Basically, it is very simple. The predictive power of a model depends on the positive predictive value AND the negative predictive value, of course; we may also use closely related terms sensitivity and specificity. Accordingly, some variables contribute more to the positive predictive value, other help to increase the negative predictive value. This easily becomes visible if we perform a detailed type-I/II error analysis. Thus, there is NO way to avoid testing those combinations explicitly, even if we assume the initial independence of variables.

As we already mentioned above, the I.A. is just one possible stance towards the treatment of observables. Yet, its status as a methodological sine qua non that additionally is never reflected upon renders it into a metaphysical assumption. It is in fact an irrational assumption, which induces serious costs in terms of the structural richness of the results. Taken together, the independence assumption represents one of the most harmful habits in data analysis.

The Model Selection Problem

In the section “Predictability and Predictivity” above we already emphasized the importance of the switch from the space of hypotheses to the space of models. The model space unfolds as a condition of the available assignates, the size of the data set and the free parameters of the associative (“modeling”) method. The model space supports a fundamental change of the attitude towards a model. Based on the denial of the apriori assumption of independence of observables we identified the idea of a singular best model as an ill-posed phantasm. We thus move onwards from the concept of a model as a mapping function towards ensembles of structurally heterogeneous models that together as a distinguished population form a habitat, a manifold in the sphere of the model space. With such a structure we neither need to arrive at a single model.

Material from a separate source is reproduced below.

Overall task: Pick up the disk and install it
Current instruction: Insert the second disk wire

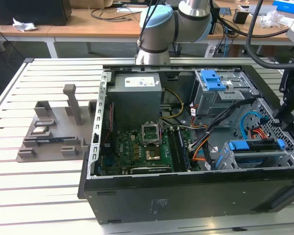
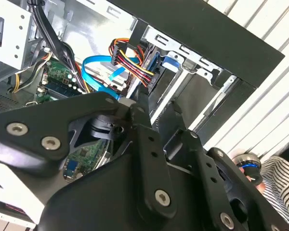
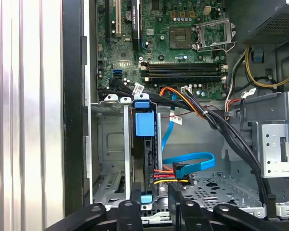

Methods, Models, Variables

The model selection problem addresses two sets of parameters that are actually quite different from each other. Model selection should not be reduced to the treatment of the first set, of course, as it happens at least implicitly for instance in [9]. The first set refers to the variables as known from the data, sometimes also called the „predictors“. The selection of the suitable variables is the first half of the model selection problem. The second set comprises all free parameters of the method. From the methodological point of view, this second set is much more interesting than the first one. The method’s parameters are apriori conditions to the performance of the method, which additionally usually remain invisible in the results, in contrast to the selection of variables.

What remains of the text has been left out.